Exercise: Using the listing below, retype exactly the lines starting at the one with "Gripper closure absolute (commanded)" and ending at the one with "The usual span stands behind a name", and include both.

'''

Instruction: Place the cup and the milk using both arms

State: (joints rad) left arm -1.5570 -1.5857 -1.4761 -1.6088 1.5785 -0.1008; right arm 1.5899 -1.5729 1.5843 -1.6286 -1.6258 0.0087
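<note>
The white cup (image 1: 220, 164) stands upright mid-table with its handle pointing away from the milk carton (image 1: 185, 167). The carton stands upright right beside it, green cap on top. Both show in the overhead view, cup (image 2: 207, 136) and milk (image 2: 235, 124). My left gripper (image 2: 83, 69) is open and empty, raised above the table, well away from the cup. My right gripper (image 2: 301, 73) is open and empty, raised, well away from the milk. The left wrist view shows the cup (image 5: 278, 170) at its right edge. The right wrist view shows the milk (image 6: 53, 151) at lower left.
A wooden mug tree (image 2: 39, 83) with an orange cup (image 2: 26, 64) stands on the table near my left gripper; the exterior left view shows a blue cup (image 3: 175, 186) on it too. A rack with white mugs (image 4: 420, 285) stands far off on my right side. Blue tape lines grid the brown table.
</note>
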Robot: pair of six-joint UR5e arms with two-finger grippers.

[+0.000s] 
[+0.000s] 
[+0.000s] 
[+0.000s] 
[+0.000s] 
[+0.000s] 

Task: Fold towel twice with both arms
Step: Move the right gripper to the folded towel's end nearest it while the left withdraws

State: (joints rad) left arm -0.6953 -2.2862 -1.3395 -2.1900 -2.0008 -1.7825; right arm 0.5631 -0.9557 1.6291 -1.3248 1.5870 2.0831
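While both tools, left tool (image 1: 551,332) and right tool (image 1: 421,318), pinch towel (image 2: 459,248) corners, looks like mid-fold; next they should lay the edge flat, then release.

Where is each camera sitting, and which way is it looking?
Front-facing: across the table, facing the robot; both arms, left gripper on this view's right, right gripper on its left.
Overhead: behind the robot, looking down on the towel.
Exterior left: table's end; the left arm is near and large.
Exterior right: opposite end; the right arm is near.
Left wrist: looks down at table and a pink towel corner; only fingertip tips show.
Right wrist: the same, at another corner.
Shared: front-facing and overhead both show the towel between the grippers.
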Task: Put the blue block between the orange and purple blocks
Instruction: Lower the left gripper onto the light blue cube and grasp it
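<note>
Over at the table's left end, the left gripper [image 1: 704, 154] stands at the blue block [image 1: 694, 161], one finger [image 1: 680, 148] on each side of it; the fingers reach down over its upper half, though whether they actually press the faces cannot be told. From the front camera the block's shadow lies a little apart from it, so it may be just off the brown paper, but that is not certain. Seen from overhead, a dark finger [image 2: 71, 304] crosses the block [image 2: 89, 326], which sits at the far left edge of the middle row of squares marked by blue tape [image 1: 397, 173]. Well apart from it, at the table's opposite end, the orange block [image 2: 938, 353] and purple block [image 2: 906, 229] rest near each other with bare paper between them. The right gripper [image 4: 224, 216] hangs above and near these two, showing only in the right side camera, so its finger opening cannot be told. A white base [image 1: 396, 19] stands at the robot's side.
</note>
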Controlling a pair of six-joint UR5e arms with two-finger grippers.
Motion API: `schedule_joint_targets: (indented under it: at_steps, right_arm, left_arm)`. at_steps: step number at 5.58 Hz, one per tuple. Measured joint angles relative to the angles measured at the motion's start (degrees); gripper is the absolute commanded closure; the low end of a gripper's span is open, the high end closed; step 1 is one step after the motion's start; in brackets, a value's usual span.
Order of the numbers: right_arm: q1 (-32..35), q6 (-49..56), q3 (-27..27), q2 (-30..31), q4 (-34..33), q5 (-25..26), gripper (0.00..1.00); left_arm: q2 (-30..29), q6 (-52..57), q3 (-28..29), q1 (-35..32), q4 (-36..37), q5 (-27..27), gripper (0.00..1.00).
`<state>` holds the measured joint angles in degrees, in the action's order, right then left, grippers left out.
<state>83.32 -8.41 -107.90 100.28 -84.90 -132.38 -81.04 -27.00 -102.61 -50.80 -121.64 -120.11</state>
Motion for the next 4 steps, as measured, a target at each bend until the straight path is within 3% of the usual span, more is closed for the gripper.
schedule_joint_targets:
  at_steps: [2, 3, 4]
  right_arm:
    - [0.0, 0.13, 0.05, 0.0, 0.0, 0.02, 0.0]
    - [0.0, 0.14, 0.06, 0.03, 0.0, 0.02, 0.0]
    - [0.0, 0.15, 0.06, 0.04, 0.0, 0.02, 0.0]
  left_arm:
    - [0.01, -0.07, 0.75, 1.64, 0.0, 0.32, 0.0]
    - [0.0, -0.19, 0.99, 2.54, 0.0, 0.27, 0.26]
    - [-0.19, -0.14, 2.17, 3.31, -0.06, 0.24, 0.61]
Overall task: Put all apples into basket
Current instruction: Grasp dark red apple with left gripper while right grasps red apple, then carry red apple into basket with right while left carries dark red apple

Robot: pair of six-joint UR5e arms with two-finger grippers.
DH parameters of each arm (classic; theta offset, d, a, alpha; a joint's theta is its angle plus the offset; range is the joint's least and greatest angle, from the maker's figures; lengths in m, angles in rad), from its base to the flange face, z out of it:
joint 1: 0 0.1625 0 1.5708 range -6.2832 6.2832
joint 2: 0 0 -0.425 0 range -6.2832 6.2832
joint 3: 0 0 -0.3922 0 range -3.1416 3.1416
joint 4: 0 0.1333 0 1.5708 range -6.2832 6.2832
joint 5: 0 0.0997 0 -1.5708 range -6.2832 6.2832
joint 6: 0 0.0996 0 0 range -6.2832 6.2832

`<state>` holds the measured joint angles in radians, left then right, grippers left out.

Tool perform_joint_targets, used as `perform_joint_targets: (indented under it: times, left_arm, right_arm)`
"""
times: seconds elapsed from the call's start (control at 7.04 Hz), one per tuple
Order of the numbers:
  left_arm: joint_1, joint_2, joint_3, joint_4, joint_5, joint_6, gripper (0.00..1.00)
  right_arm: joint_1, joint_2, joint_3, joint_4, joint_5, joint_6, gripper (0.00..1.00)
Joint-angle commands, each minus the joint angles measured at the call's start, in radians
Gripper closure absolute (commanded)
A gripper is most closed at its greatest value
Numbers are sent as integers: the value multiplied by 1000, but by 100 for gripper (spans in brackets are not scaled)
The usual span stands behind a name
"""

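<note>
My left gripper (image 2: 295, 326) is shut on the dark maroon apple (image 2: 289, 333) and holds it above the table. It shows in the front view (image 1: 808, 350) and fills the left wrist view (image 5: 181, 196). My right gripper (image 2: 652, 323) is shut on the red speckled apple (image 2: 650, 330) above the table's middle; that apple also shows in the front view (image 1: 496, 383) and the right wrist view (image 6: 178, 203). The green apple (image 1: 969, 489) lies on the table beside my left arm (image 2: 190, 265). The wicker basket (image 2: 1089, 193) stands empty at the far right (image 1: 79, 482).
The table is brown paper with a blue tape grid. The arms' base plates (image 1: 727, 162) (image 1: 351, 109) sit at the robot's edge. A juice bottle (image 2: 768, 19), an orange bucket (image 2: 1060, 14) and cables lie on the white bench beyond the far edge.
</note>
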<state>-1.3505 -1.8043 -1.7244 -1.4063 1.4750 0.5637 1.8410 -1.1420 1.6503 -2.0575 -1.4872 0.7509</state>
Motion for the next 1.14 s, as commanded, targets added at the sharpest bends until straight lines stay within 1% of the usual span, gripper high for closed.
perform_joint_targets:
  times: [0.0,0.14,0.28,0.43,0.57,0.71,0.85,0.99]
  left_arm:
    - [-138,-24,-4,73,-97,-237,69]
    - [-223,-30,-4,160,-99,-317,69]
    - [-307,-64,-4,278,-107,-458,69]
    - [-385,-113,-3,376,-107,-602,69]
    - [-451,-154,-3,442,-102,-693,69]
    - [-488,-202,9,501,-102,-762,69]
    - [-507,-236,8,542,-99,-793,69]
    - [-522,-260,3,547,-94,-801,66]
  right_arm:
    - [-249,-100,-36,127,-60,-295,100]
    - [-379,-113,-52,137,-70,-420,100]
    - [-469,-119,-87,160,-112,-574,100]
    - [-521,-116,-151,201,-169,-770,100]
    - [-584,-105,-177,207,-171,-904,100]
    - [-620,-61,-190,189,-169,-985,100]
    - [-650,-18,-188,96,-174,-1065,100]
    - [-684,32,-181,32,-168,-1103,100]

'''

Written answer:
Gripper closure absolute (commanded)
A gripper is most closed at its greatest value
Numbers are sent as integers: the value multiplied by 1000, but by 100 for gripper (spans in brackets are not scaled)
The usual span stands behind a name

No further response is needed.